Add lambda function and array related functions #3584

xinyual · 2025-04-27T06:03:03Z

Description

This pr adds lambda function and array related functions. Calcite don't have array related functions so we need to implement by ourselves.
Now the logic for lambda is:
We will consider lambda function as a new PPL expression and parse it regularly to construct rexnode. To get return type for lambda expression, we need to firstly map the argument type in the calciteContext. For example, forall(array(1, 2, 3), x -> x > 0), then x -> INTEGER.
We also have an exception for reduce because the acc is the dynamic type.
The calcite/lin4j generate code according to the input type. For example, reduce(array(1.0,2.0 ,3.0), 0, (acc, x) -> acc + x). Ideally, we should map acc -> INTEGER, x -> DOUBLE. But if we map through this, the code of + would be plus(INTERGER acc, DOUBLE x), then after first apply, the acc would be double, then it will throw exception. Thus, we apply ANY to the acc and infer the return type in getReturnTypeInference

The function is aligned with https://github.com/opensearch-project/opensearch-spark/blob/main/docs/ppl-lang/functions/ppl-collection.md

TODO: nested object is not supported in lambda currently. It will be automatically supported when we support this. E.g. x -> x.a > 0

For detailed implementation and description:

Functions	argument	description	return type	implementation
ARRAY	ARRAY(value1: ANY, value2:ANY, ...)	create an array with input values. Currently we don't allow mixture types. We will infer a least restricted type, for example array(1, "demo") -> ["1", "demo"]	ARRAY	wrap `SqlLibraryOperators.ARRAY`
ARRAY_LENGTH	ARRAY_LENGTH(value: ARRAY)	return array length	integer	`SqlLibraryOperators.ARRAY_LENGTH`
FORALL	forall(value:ARRAY, function: LAMBDA)	check whether all element inside array can meet the lambda function. The function should also return boolean.	boolean	implement by ourselves since we cannot find matched built-in calcite one.
EXISTS	exists(value:ARRAY, function: LAMBDA)	check whether existing one of element inside array can meet the lambda function. The function should also return boolean.	boolean	implement by ourselves since we cannot find matched built-in calcite one.
FILTER	filter(value:ARRAY, function: LAMBDA)	filter the element in the array by the lambda function. The function should return boolean	array	implement by ourselves since we cannot find matched built-in calcite one.
TRANSFORM	transform(value:ARRAY, function: LAMBDA)	transform the element of array one by one using lambda. Transform can accept one more argument like (x, i) -> x + i, where i is the index of element in array.	array	implement by ourselves since we cannot find matched built-in calcite one.
REDUCE	reduce(value:ARRAY, base_value:ANY, acc_function: LAMBDA)/reduce(value:ARRAY, base_value:ANY, acc_function: LAMBDA, reduce_function:LAMBDA)	The function will first use acc_function to go through all element and return value to the acc. Then apply reduce function to the acc if exists. The acc_function's lambda format is (acc,x) -> ..., the reduce_function format is (acc) -> ...	ANY, according to the lambda function	implement by ourselves since we cannot find matched built-in calcite one.

Related Issues

Resolves #[Issue number to be closed when this PR is merged]
#3575

Check List

New functionality includes testing.
New functionality has been documented.
New functionality has javadoc added.
New functionality has a user manual doc added.
API changes companion pull request created.
Commits are signed per the DCO using --signoff.
Public documentation issue/PR created.

By submitting this pull request, I confirm that my contribution is made under the terms of the Apache 2.0 license.
For more information on following Developer Certificate of Origin and signing off your commits, please check here.

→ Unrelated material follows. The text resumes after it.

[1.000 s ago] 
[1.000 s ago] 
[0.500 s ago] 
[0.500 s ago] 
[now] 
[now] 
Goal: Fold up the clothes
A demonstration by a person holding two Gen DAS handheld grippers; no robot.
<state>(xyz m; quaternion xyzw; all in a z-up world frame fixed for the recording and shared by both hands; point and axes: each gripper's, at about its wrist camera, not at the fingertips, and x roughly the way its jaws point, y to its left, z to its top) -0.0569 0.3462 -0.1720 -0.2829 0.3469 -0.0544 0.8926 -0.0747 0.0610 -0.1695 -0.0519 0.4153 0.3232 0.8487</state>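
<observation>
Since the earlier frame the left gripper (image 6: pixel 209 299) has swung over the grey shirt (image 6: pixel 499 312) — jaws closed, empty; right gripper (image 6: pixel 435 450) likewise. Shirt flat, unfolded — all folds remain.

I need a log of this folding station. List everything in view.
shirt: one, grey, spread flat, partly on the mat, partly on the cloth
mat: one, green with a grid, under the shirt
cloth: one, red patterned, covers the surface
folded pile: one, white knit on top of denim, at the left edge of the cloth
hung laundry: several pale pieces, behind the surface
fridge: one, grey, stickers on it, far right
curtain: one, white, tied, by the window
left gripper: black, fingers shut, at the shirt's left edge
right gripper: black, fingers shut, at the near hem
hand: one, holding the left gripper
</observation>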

Signed-off-by: xinyual <[email protected]>

core/src/main/java/org/opensearch/sql/expression/function/BuiltinFunctionName.java

LantaoJin · 2025-05-29T02:32:19Z

core/src/main/java/org/opensearch/sql/expression/function/CollectionUDF/ArrayFunctionImpl.java

+    switch (targetType) {
+      case DOUBLE:
+        List<Object> unboxed =
+            IntStream.range(0, args.length - 1)
+                .mapToObj(i -> ((Number) args[i]).doubleValue())
+                .collect(Collectors.toList());
+
+        return unboxed;
+      case FLOAT:
+        List<Object> unboxedFloat =
+            IntStream.range(0, args.length - 1)
+                .mapToObj(i -> ((Number) args[i]).floatValue())
+                .collect(Collectors.toList());
+        return unboxedFloat;


could you explain why this special logic needed?

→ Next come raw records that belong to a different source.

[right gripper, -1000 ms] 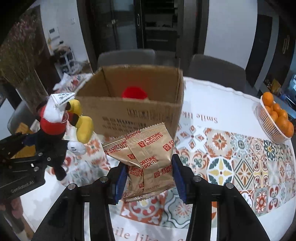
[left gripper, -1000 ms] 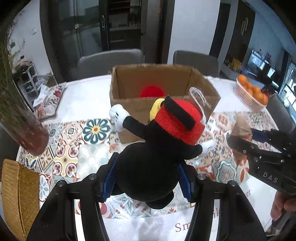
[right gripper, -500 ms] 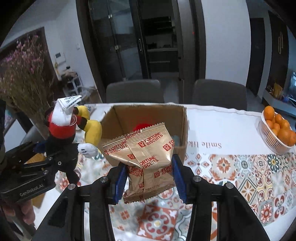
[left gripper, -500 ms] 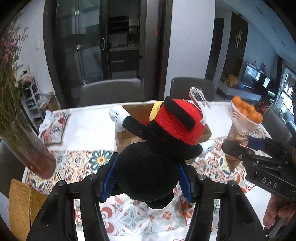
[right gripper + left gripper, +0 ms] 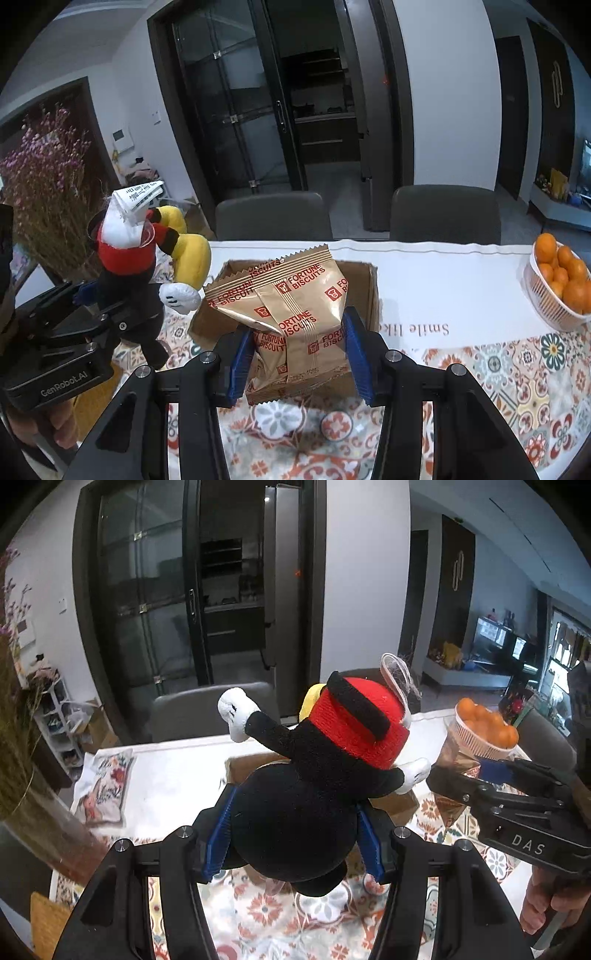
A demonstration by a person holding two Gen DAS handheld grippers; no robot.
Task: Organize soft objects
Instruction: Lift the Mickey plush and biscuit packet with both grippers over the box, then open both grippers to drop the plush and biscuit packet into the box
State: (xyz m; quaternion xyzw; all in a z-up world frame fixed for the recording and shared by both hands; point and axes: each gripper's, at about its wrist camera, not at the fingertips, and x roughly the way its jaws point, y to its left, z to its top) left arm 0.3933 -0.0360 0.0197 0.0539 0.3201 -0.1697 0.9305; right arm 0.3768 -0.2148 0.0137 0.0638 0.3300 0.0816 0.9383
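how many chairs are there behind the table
2. One grey chair stands behind the table's far edge toward the left, the other chair beside it to the right. More may be out of view.

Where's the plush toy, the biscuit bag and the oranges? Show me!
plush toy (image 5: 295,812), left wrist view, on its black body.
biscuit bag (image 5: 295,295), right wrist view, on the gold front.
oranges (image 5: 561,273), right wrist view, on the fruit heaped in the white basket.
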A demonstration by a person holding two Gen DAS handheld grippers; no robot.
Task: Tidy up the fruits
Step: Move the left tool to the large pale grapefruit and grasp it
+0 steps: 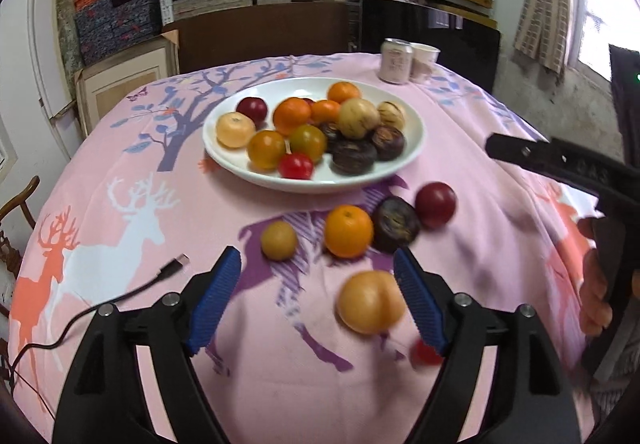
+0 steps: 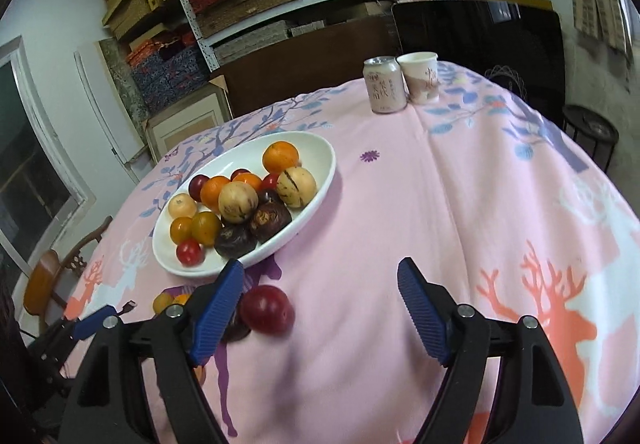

We need to internally convert it. Otherwise, the calcite will directly cast like DOUBLE to INTEGER, which will raise exception.

LantaoJin · 2025-05-29T02:34:52Z

core/src/main/java/org/opensearch/sql/expression/function/CollectionUDF/ArrayFunctionImpl.java

+import org.apache.calcite.sql.type.SqlTypeName;
+import org.opensearch.sql.expression.function.ImplementorUDF;
+
+public class ArrayFunctionImpl extends ImplementorUDF {


can't we reuse SqlLibraryOperators.ARRAY? Again, please add a reason in PR description for any new added function why it must implement by ourselves.

Already update the implementation. Wrap the implementation of SqlLibraryOperators.ARRAY

LantaoJin · 2025-05-29T02:38:55Z

core/src/main/java/org/opensearch/sql/expression/function/CollectionUDF/ExistsFunctionImpl.java

+import org.apache.calcite.sql.type.SqlReturnTypeInference;
+import org.opensearch.sql.expression.function.ImplementorUDF;
+
+public class ExistsFunctionImpl extends ImplementorUDF {


can't we reuse SqlLibraryOperators.ARRAY_CONTAINS? please check all SqlLibraryOperators.ARRAY_* first.

Confirmed. All SqlLibraryOperators.ARRAY_* is for array related function which is not related to lambda. We use SqlLibraryOperators .array_length

Signed-off-by: xinyual <[email protected]>

LantaoJin · 2025-06-04T01:54:12Z

core/src/main/java/org/opensearch/sql/calcite/CalciteRexNodeVisitor.java

+                  arguments,
+                  node.getFuncName(),
+                  lambdaNode.getType());
+          lambdaNode = analyze(arg, lambdaContext);


why analyze reduce twice?

Reduce is very special case since it will sometimes change the type of accumulator. For example, reduce([1.0, 2.0], 0, (acc, x) -> acc + x, acc -> acc * 10). Here the lambda (acc, x) -> acc + x firstly will find (integer, double) and then during the iteration, find (double, double). Current solution is we will first analyze once and find the return type is double, then use double as the expected input and cast the initial value of acc to the expected type.

Does it necessary to detect a non-any type in analyzing phase? What if the input list has type of ARRAY?

And does it make sense to infer the return type by using leastRestrictive(arg0. getComponentType(), arg1.getType() instead of analyzing twice.

Does it necessary to detect a non-any type in analyzing phase? What if the input list has type of ARRAY?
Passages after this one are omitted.